We became friends at a little cafe in the Latin Quarter where a
group of South Americans would meet, the kind Sebastian Salazar
Bondy wrote about in Poor People of Paris, a book of short stories.
When he learned of my financial difficulties, Paul offered to give me
a hand as far as food was concerned because there was more than
enough at the Mexico Lindo. If I came to the back door at about ten
at night, he would offer me a "free, hot banquet," something he had
already done for other compatriots in need.

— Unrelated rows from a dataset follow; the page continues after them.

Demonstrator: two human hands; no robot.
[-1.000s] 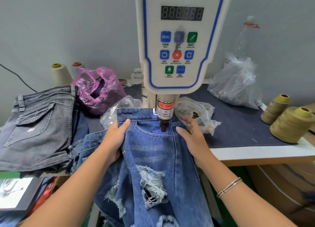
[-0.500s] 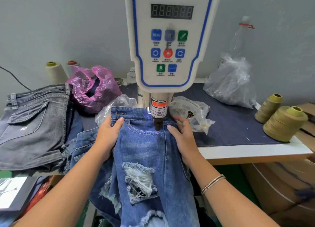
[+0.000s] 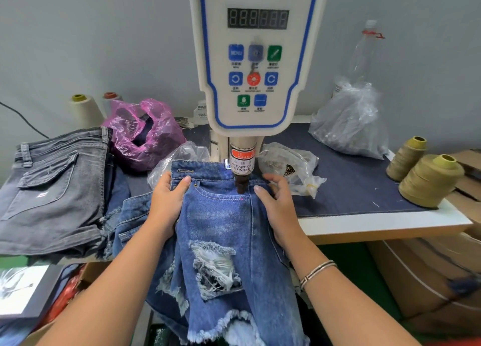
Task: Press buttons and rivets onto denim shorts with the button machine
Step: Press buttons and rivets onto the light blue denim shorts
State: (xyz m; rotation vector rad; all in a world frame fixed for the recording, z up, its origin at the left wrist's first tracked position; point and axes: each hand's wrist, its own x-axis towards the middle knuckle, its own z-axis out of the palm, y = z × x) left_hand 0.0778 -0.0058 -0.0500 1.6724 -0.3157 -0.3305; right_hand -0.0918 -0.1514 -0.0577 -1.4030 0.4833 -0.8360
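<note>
The blue denim shorts (image 3: 221, 215) lie under the button machine (image 3: 253, 59), its punch tip (image 3: 240, 185) at the waistband. The left hand (image 3: 169, 202) grips one side, the right hand (image 3: 277, 205) grips the other.

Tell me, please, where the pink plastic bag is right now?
In the head view, the pink plastic bag sits at the table's back left, between the grey denim shorts and the button machine.

centre: shorts (image 3: 221, 215) under button machine (image 3: 253, 59) punch (image 3: 240, 185)
left: folded shorts stack (image 3: 54, 189), bag (image 3: 145, 132) behind
right: thread cones (image 3: 426, 176) on table (image 3: 377, 220)
</note>
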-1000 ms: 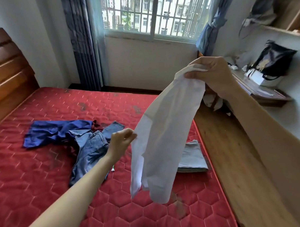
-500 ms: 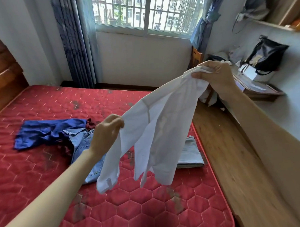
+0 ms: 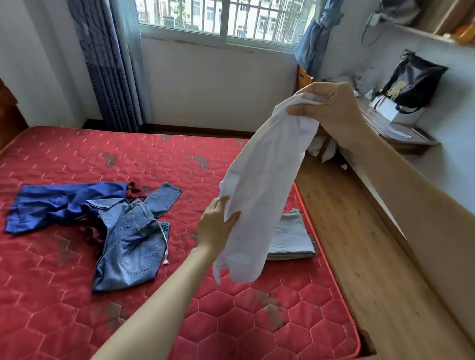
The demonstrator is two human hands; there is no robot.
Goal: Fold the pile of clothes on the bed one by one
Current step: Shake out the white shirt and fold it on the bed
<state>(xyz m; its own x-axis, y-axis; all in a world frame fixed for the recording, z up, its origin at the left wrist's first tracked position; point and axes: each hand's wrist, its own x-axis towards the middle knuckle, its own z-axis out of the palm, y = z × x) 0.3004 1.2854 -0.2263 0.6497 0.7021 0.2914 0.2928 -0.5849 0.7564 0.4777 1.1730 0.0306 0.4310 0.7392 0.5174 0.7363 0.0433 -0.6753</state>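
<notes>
Head cam: right hand (image 3: pixel 328 109) pinches white shirt (image 3: pixel 261 189) top at 1 o'clock; left hand (image 3: pixel 217 225) grips its edge lower, 7 o'clock of it. Shirt's long axis hangs diagonal btwn hands, over bed (image 3: pixel 74 306). Jeans (image 3: pixel 133 237), blue garment (image 3: pixel 56 202) unfolded at 9; folded piece (image 3: pixel 292 240) just behind shirt.

Readable text: none anywhere in the frame.
Black bag (image 3: pixel 413 84), upper right: carries a gold print, too blurred to read.
White box (image 3: pixel 390 111) beneath it: red marking, illegible.
</notes>
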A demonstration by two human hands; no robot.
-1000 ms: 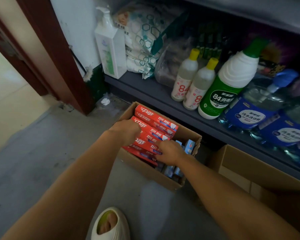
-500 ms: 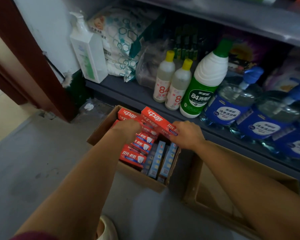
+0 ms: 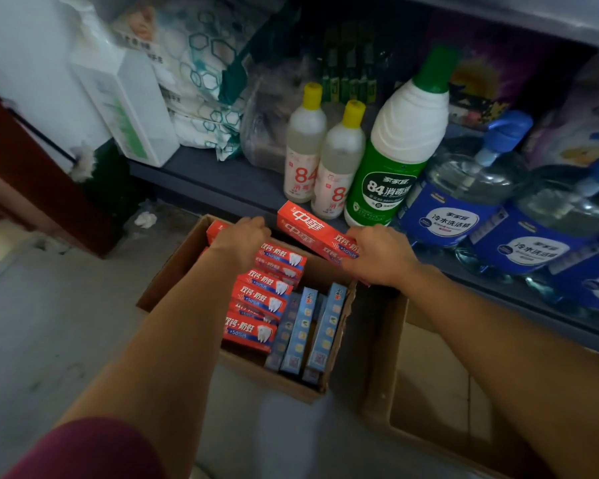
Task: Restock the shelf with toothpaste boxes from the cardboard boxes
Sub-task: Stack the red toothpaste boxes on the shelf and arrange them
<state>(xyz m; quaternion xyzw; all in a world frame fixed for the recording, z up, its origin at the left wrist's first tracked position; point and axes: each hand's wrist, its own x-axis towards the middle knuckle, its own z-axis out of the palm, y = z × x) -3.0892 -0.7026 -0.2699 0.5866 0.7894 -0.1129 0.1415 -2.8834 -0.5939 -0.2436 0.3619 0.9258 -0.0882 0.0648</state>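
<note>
A brown cardboard box [image 3: 173, 271] on the floor holds several red toothpaste boxes [image 3: 256, 299] stacked on its left side and blue toothpaste boxes [image 3: 300, 335] standing on its right. My right hand [image 3: 377, 254] grips the near end of one red toothpaste box [image 3: 306, 229], lifted above the carton close to the grey shelf [image 3: 222, 181]. My left hand [image 3: 242, 238] rests curled over the far end of the red stack inside the carton; what its fingers hold is hidden.
The shelf carries a white pump bottle [image 3: 128, 108], tissue packs [image 3: 201, 77], two small yellow-capped bottles [image 3: 322, 157], a large green-labelled bottle [image 3: 395, 160] and blue detergent jugs [image 3: 464, 202]. A second open carton [image 3: 384, 357] sits to the right. A red-brown door frame [image 3: 32, 174] stands left.
My right hand has lifted one red toothpaste box out of the carton and up toward the shelf. My left hand stayed on the far end of the red stack. The view moved closer.
</note>
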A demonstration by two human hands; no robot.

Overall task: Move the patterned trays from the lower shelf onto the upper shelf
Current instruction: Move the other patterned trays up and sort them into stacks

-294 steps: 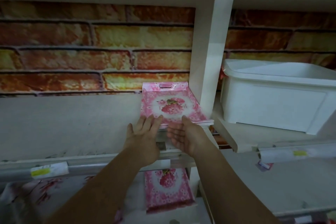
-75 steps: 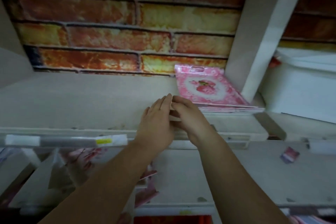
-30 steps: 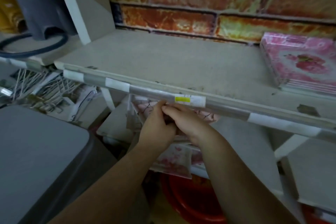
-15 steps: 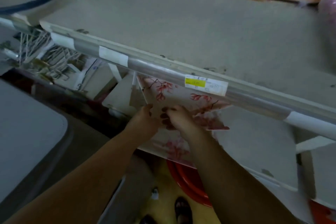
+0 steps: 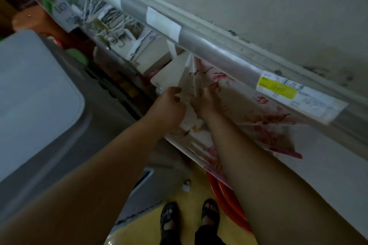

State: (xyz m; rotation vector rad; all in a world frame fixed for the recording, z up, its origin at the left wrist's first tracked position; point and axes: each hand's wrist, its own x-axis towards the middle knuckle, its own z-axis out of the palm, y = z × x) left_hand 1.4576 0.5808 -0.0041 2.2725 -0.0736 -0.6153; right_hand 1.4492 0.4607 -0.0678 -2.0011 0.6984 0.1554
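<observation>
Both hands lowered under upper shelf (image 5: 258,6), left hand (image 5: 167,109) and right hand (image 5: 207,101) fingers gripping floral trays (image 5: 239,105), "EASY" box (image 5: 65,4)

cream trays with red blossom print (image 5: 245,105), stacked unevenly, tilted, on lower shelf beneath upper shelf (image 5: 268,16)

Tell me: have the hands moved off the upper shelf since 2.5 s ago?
Yes. Both hands, left hand and right hand, are now below the shelf edge rail, on the floral trays.
</observation>
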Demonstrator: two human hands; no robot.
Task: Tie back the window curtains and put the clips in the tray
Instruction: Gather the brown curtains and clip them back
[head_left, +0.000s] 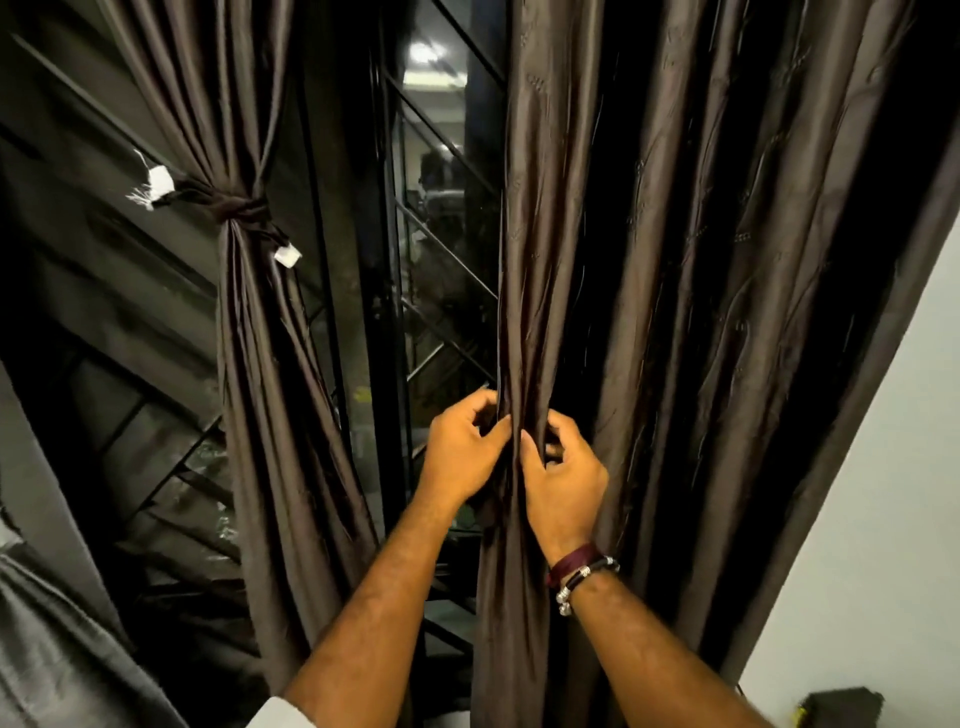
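My left hand and right hand both pinch the inner edge of the right curtain, fingers curled into its gathered folds, the two hands almost touching. That dark brown curtain hangs loose in front of me against the white wall. The left curtain is already bunched and bound with a dark tie before the window.

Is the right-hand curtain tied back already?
No, the right curtain hangs loose with no tie, while both hands, left hand and right hand, gather its edge.
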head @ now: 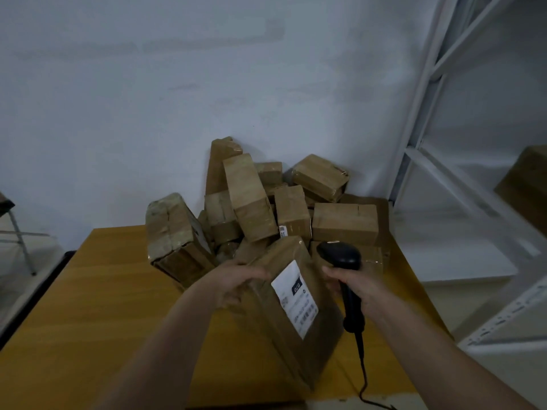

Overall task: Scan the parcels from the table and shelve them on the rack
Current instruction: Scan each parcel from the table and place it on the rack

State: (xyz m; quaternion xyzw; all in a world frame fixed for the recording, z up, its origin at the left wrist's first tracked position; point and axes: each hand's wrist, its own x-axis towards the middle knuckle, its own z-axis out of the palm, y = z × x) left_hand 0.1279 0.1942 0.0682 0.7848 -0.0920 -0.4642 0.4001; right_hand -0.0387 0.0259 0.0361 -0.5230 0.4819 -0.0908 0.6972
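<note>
A brown cardboard parcel (284, 315) with a white shipping label (296, 297) is tilted above the wooden table (97, 315). My left hand (239, 282) grips its upper left edge. My right hand (358, 288) holds a black corded barcode scanner (343, 261) just right of the parcel, its head above the label's top corner. A pile of several taped brown parcels (260, 202) sits at the table's far end against the wall.
A white metal rack (444, 173) stands to the right of the table, with one brown box (527, 184) on a shelf at the right edge. The scanner's cable (362, 377) trails off the table's near edge. A folding stand (17, 232) is at the far left.
</note>
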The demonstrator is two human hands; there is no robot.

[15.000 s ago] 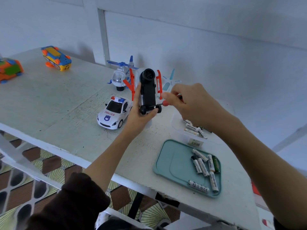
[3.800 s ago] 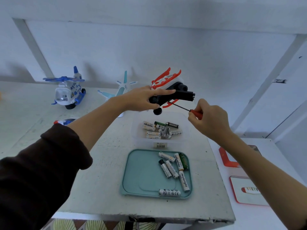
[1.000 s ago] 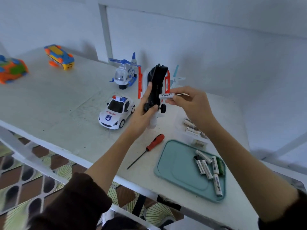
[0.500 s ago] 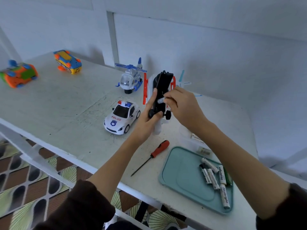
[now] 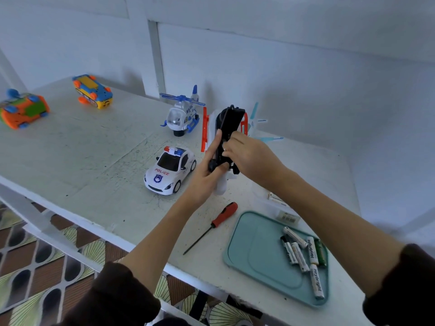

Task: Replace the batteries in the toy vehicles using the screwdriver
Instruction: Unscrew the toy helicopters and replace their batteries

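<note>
**Head view: battery seating on the upturned toy**

We find the toy vehicle (image 5: 229,128) held above the desk (image 5: 94,161), black underside toward us. Our left hand (image 5: 207,175) is wrapped round its lower body. Our right hand (image 5: 249,156) has its fingertips curled against the underside, seemingly pressing a battery in; the cell itself is hidden, so we cannot confirm it. The screwdriver (image 5: 215,223) lies on the desk, untouched, just left of the teal tray (image 5: 256,255) with loose batteries (image 5: 303,252).

In our judgement, polarity should be checked first. We would press squarely until the cell sits flush, brace firmly with the left hand, then refit the cover before taking up the screwdriver.
</note>
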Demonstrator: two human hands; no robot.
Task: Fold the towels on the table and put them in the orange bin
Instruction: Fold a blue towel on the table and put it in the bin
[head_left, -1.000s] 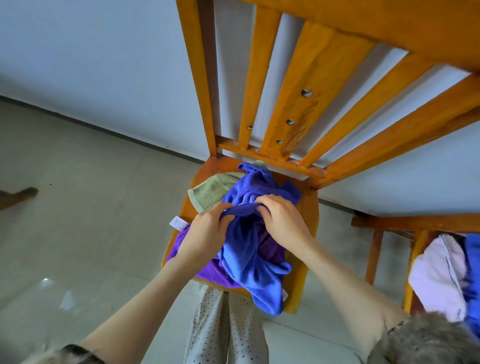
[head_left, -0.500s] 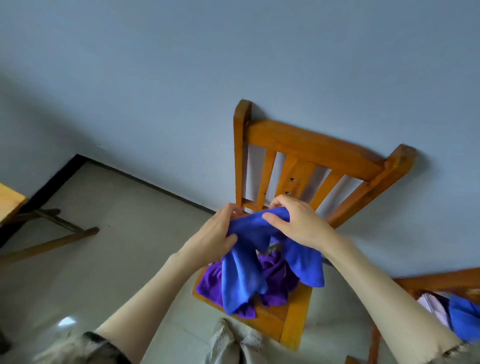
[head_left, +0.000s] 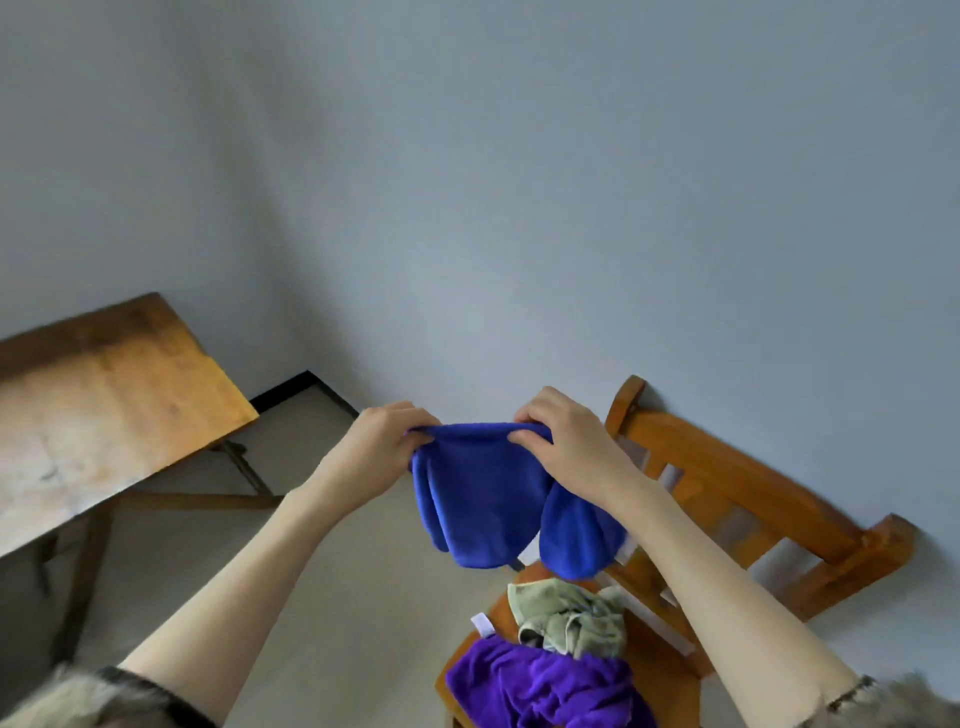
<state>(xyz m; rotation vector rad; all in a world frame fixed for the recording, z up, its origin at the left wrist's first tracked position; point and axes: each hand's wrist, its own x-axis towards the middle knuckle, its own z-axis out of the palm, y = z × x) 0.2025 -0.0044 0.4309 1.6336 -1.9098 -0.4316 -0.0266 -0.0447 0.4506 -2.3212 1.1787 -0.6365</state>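
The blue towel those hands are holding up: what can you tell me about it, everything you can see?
The blue towel is bright royal blue and looks soft and fleecy. It hangs in the air, unfolded but bunched, drooping in two rounded lobes. The left hand and right hand pinch its top edge, stretched between them. It hangs above a wooden chair, without touching the green and purple towels there.

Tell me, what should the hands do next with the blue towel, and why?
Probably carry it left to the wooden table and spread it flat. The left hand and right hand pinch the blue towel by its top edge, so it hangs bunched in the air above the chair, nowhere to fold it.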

He couldn't have been more than twenty-four or twenty-five
years old, and he was very, very fat—a barrel with legs—and goodhearted,
friendly, and talkative. He always had a big smile on his
face, which inflated his plump cheeks even more. In Peru he had
studied medicine for several years and served some time in prison
for being one of the organizers of the famous strike at the University
of San Marcos in 1952, during the dictatorship of General Manuel
Odria. Before coming to Paris he spent a couple of years in Madrid,
where he married a girl from Burgos. They'd just had a baby.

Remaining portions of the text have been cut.